WORK REQUIRED
What you give back should be exactly the opening lines of the data, ending with the line that contains "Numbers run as" and including it.

DATA BLOCK
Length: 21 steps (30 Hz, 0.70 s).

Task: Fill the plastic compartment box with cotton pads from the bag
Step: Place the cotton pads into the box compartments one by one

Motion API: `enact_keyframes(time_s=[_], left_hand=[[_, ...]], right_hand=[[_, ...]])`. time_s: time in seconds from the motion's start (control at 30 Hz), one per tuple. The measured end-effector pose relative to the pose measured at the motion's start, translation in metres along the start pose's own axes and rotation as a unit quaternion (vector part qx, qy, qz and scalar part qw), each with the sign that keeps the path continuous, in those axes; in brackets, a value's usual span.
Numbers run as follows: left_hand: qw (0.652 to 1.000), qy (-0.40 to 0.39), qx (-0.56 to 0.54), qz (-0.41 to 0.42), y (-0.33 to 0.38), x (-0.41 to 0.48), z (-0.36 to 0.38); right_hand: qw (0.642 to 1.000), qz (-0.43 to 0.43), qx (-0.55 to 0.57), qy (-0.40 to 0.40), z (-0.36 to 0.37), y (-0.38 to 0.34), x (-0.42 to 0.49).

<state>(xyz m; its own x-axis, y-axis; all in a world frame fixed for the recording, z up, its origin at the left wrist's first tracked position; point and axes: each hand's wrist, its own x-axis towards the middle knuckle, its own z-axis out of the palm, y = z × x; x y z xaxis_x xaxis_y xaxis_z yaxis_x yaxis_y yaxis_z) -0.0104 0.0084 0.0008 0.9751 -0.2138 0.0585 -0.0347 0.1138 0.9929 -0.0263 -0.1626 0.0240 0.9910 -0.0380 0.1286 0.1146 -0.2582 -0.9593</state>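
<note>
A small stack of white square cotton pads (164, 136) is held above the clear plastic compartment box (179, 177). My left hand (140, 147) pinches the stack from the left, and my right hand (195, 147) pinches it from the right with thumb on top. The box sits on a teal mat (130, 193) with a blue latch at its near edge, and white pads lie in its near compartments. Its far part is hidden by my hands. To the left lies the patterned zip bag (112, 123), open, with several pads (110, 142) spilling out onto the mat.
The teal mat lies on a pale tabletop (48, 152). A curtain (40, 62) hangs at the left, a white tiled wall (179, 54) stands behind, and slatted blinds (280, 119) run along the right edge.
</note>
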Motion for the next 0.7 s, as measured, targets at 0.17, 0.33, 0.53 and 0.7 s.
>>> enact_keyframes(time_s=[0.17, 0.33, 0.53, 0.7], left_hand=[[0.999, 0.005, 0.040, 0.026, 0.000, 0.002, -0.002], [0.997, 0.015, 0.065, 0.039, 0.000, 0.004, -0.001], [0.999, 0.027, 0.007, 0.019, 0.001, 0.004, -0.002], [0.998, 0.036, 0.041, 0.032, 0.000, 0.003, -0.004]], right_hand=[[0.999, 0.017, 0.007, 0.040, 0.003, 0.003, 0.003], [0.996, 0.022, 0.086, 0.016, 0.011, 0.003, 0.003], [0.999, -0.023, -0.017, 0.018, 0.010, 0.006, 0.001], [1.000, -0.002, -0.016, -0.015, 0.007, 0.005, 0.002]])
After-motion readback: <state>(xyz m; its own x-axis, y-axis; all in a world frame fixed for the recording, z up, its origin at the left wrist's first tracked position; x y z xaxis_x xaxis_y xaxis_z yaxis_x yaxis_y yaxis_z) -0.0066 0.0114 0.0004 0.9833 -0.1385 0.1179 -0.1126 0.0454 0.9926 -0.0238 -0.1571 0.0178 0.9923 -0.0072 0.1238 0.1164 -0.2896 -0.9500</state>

WRITTEN ANSWER
Length: 21 steps (30 Hz, 0.70 s).

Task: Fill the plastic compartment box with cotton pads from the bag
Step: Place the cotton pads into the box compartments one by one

Motion API: `enact_keyframes(time_s=[_], left_hand=[[_, ...]], right_hand=[[_, ...]])`. time_s: time in seconds from the motion's start (control at 30 Hz), one per tuple. The measured end-effector pose relative to the pose measured at the motion's start, translation in metres along the start pose's own axes and rotation as a unit quaternion (vector part qx, qy, qz and scalar part qw), each with the sign that keeps the path continuous, in those axes; in brackets, a value's usual span.
Numbers run as follows: left_hand: qw (0.652 to 1.000), qy (-0.40 to 0.39), qx (-0.56 to 0.54), qz (-0.41 to 0.42), y (-0.33 to 0.38), x (-0.41 to 0.48), z (-0.36 to 0.38); right_hand: qw (0.642 to 1.000), qz (-0.43 to 0.43), qx (-0.55 to 0.57), qy (-0.40 to 0.40), z (-0.36 to 0.37), y (-0.38 to 0.34), x (-0.42 to 0.49).

This answer leaves nothing further to address.